◆ WHAT YOU WILL DO
Could you reproduce, from the records below, everything from the line with "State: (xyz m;" down to the line with "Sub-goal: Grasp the", keeping both of those lines and changing nothing?

◆ DATA IN THIS EXERCISE
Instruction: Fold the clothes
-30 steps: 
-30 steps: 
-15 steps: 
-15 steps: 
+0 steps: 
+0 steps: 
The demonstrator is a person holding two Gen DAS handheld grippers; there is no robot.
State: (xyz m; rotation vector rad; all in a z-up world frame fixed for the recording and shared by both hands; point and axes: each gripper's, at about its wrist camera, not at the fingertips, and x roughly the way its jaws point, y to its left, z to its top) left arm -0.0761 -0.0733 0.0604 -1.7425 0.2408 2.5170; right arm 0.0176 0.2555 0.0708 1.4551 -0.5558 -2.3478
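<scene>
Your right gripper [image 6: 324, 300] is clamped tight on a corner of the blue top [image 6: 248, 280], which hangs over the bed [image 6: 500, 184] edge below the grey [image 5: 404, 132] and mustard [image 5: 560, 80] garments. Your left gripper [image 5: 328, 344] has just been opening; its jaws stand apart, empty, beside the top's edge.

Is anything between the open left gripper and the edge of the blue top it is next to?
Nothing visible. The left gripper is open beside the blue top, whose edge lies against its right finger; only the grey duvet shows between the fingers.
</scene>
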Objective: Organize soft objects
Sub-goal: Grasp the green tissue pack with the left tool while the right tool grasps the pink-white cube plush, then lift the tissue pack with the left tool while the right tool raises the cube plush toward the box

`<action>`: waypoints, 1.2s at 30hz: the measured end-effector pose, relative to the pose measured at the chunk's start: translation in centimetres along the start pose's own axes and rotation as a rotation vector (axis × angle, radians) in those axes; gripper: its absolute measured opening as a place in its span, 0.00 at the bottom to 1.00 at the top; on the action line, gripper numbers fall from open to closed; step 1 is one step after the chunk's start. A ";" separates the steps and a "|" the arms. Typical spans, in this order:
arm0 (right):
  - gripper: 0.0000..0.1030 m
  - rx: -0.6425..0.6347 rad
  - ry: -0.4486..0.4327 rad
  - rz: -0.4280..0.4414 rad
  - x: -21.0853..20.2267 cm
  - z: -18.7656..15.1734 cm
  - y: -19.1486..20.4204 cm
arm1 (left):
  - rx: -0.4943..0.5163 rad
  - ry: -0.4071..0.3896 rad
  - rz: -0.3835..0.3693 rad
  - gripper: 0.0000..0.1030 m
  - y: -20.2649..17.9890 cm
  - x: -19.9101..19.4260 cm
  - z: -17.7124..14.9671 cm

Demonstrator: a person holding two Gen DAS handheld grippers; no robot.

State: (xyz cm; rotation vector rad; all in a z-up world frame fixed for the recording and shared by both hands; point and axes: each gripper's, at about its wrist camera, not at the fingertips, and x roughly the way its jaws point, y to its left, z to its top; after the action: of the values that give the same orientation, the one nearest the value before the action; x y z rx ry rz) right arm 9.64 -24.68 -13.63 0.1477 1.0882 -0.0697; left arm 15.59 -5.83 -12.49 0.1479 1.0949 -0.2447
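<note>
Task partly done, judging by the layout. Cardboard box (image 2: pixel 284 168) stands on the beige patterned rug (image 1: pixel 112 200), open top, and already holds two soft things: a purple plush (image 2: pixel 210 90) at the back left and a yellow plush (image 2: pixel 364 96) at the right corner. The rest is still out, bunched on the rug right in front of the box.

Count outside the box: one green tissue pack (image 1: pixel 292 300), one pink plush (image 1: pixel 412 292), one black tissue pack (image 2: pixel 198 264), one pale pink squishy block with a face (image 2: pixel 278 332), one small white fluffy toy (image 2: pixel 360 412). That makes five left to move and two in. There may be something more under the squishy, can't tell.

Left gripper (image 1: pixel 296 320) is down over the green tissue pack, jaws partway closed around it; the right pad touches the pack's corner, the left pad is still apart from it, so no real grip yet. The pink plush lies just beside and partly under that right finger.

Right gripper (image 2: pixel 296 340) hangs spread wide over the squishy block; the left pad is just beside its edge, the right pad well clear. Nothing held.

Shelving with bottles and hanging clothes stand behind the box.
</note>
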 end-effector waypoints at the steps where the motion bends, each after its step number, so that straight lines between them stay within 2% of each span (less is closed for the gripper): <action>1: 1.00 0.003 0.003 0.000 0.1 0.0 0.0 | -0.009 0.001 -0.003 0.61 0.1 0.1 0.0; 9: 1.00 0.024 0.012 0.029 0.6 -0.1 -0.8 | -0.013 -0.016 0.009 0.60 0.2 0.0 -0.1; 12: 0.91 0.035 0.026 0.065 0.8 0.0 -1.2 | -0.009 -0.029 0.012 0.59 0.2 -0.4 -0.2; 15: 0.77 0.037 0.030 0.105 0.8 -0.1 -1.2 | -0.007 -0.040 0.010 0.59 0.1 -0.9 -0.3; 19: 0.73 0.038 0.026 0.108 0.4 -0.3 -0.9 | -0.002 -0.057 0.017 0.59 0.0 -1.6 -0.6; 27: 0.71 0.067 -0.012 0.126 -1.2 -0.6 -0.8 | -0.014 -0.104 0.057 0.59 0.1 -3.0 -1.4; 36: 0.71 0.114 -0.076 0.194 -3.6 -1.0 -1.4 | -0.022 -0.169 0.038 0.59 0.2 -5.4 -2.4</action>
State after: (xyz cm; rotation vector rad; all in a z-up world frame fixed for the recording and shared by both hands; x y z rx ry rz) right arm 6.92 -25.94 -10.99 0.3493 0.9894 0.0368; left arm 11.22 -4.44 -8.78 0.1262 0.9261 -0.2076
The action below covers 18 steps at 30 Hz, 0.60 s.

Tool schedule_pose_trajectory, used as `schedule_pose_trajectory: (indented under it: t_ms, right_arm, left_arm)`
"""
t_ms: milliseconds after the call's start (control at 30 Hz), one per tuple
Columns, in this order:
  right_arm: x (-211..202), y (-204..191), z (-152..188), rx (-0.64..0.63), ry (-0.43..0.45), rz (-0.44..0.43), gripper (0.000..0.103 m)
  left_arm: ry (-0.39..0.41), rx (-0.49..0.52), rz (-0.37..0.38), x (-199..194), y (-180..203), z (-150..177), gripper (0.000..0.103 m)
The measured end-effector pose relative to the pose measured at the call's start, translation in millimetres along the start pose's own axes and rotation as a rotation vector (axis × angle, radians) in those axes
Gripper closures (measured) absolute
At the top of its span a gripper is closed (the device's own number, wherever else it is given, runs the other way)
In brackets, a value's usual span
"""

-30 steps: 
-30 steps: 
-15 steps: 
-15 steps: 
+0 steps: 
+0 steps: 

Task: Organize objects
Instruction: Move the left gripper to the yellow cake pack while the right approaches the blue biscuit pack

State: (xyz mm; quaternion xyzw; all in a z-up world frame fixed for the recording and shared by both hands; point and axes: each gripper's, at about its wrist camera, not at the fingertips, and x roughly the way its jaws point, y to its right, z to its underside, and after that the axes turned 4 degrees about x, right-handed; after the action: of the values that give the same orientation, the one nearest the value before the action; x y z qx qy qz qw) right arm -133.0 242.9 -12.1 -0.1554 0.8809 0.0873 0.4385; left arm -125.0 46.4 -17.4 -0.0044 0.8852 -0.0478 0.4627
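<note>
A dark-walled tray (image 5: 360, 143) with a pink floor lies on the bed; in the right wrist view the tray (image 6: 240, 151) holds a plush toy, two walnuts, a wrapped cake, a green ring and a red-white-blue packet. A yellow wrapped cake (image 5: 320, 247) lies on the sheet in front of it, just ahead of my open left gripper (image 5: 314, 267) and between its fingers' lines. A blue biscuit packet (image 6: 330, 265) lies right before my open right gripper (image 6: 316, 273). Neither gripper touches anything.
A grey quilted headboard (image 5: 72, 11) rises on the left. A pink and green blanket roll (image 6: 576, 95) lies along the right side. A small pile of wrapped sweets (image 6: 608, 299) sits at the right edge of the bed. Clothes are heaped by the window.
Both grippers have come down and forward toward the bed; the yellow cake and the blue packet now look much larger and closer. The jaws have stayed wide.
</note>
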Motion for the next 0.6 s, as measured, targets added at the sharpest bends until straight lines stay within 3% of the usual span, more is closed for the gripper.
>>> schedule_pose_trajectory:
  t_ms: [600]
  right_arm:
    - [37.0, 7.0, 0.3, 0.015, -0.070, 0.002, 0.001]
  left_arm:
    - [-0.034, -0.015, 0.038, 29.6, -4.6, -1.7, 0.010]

◆ SOLUTION FOR THIS PROBLEM
State: (xyz m; rotation vector rad; all in a z-up world frame fixed for the recording and shared by both hands; point and axes: each gripper's, at about its wrist camera, not at the fingertips, and x roughly the way its jaws point, y to its left, z to its top) left arm -0.0761 -0.0733 0.0604 -1.7425 0.2408 2.5170; right arm 0.0176 0.2555 0.0708 1.4551 -0.5558 -2.3478
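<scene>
Your right gripper [image 6: 324, 300] is clamped tight on a corner of the blue top [image 6: 248, 280], which hangs over the bed [image 6: 500, 184] edge below the grey [image 5: 404, 132] and mustard [image 5: 560, 80] garments. Your left gripper [image 5: 328, 344] has just been opening; its jaws stand apart, empty, beside the top's edge.

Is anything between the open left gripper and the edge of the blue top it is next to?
Nothing visible. The left gripper is open beside the blue top, whose edge lies against its right finger; only the grey duvet shows between the fingers.
</scene>
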Objective: Organize soft objects
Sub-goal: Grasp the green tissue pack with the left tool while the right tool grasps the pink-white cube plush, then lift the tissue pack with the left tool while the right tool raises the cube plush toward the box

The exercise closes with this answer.